Not even the weak US currency appears to threaten Blackstone's acquisitive ambitions in Europe, even though the firm, like most US private equity houses, raises its funds in dollars. Instead, James maintains it is business as usual. "No one at Blackstone thinks the dollar is going back to parity [with the euro] any time soon and a lot of our people feel that it could even weaken further. So on that basis, we should be buying even more in Europe, not less, at the moment. Currency is just another risk.
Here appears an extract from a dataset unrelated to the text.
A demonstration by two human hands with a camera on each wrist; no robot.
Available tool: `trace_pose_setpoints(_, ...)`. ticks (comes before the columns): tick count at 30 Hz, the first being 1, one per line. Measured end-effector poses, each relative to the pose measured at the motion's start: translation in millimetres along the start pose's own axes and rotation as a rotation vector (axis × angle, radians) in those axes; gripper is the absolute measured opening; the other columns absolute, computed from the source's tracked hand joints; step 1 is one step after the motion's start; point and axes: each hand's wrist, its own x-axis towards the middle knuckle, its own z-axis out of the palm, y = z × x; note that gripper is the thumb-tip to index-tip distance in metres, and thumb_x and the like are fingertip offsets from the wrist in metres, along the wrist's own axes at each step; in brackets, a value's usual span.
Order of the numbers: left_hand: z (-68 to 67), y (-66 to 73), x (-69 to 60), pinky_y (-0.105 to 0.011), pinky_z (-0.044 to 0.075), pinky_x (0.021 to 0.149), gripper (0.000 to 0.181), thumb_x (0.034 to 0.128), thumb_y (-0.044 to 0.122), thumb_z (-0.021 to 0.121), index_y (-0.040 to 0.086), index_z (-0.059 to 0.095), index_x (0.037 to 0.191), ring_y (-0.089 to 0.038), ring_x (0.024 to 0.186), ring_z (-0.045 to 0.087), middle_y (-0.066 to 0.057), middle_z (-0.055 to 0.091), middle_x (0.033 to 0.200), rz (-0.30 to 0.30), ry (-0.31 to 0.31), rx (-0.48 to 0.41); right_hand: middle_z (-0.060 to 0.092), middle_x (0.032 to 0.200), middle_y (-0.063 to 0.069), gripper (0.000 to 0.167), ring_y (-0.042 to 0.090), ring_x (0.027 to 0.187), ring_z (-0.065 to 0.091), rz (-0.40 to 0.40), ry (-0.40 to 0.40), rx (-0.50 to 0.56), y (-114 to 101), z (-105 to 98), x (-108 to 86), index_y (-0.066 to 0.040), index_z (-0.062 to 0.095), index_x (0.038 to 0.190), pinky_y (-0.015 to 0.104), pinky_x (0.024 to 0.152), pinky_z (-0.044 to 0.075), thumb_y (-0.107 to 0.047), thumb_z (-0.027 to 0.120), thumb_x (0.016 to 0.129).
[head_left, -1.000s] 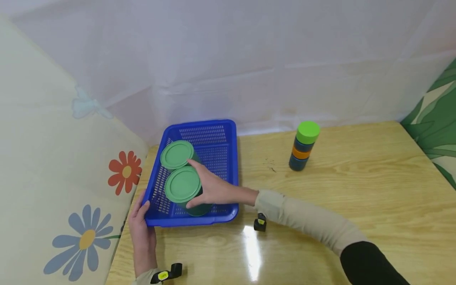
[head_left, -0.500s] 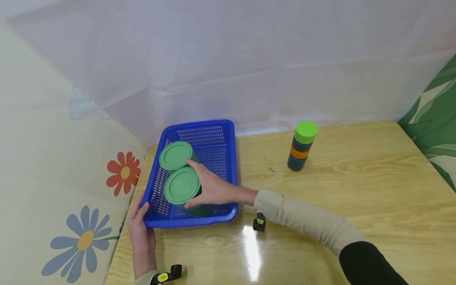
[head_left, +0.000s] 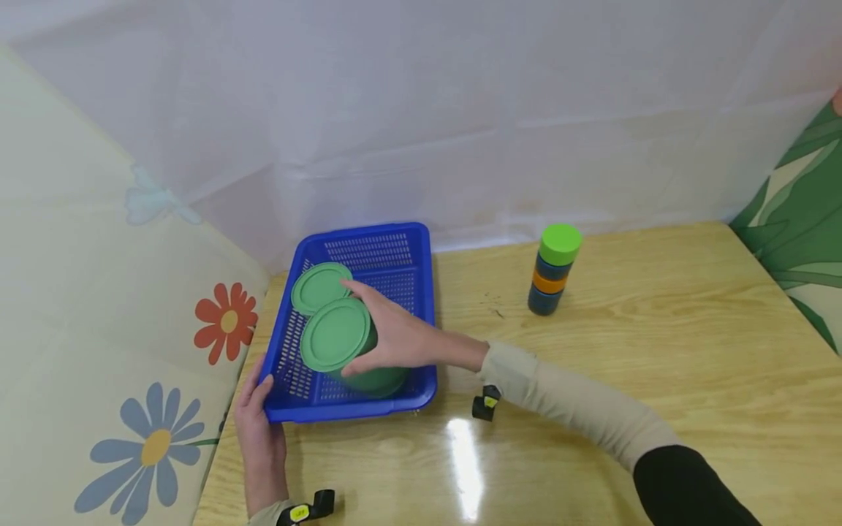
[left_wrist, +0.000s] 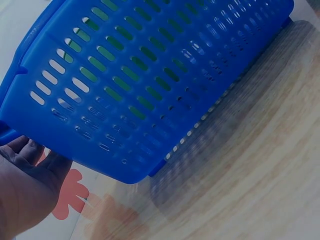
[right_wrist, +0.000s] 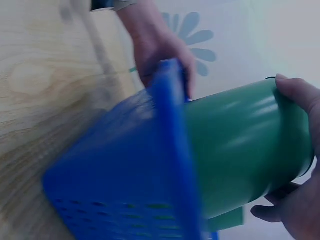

We are in the business of taking much bigger risks than that one."

Somewhat frustratingly for the firm, it only started to invest heavily in Europe a few years ago, so it is unable to take full advantage of the currency differential by selling off assets now.

"Apart from the Savoy Group, most of our European portfolio is fairly new," says James. "We are getting lots of proposals from banks looking to manage sales or public offerings of our private equity assets, but given that we keep assets in our portfolio for three to five years, for most of our European deals it is just too early to exit." James says.

So what is next on Blackstone's radar screen? "We are omnivorous in our choice of target, but at present we see lots of opportunities in telecommunications, chemicals, healthcare, hotels, real estate and UK retail and pubs. We lost out on Debenhams and Selfridges, but we are still looking at some other retailers in the UK," he says.

Only when Blackstone has finally sold an asset on can it be judged a successful - or otherwise - investment. And the firm does have a few blots on its copybook, losing its investors millions through failed investments in Germany's cable TV sector. But looking across its broad range of investment activities, restructuring and M&A advisory units, Blackstone's business strategy places it in pole position to exploit today's volatile financial climate. "Our advisory units complement our investing businesses perfectly," says James. "It means that we can do business in both the good times and the bad. It's a win-win strategy."

BIOGRAPHY

Born: 1951.

Education: BA from Harvard College in 1973; MBA with high distinction from Harvard Business School and graduated as a Baker Scholar in 1975.

Career (first job, 1975): Investment banking associate, DLJ.

1982: Appointed head of DLJ's global M&A group.

1995-2000: Chairman of DLJ's banking group.

2000-02: Chairman of CSFB's global investment banking and private equity group.

2002 to now: Vice-chairman, the Blackstone Group.

Hobbies: Fly fishing, skiing, soccer, racquet sports.